Output the listing below, keeping each line exactly as it stands.

-- Information provided follows --

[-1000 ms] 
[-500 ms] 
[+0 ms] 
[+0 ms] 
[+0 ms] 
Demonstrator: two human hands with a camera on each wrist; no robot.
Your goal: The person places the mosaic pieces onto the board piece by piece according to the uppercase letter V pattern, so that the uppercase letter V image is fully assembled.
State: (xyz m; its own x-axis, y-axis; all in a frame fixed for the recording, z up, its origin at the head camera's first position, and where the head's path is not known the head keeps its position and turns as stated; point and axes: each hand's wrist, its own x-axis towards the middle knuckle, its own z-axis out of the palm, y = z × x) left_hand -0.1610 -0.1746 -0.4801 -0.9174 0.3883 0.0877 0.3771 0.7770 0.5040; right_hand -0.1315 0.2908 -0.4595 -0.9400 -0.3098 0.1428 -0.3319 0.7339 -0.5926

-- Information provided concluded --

*Written answer*:
[-1000 ms] 
[-500 ms] 
[+0 ms] 
[+0 ms] 
[+0 ms] 
Demonstrator: two human hands with a camera on each wrist; no robot.
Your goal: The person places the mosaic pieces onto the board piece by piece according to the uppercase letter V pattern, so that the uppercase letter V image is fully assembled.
State: (xyz m; its own x-axis, y-axis; all in a frame fixed for the recording, z up, its origin at the head camera's first position, and where the head's path is not known the head keeps its position and turns as stated; point and axes: each hand's wrist, its own x-axis towards the middle knuckle, its own z-axis out of the palm, y = z × x) left_hand -0.1610 -0.1746 -0.4801 -0.9174 0.3883 0.0877 0.3771 0.7770 0.5040; right_hand -0.1315 0.2908 -0.4595 -0.9400 -0.3098 0.1428 -0.3319 0.7339 -0.5926

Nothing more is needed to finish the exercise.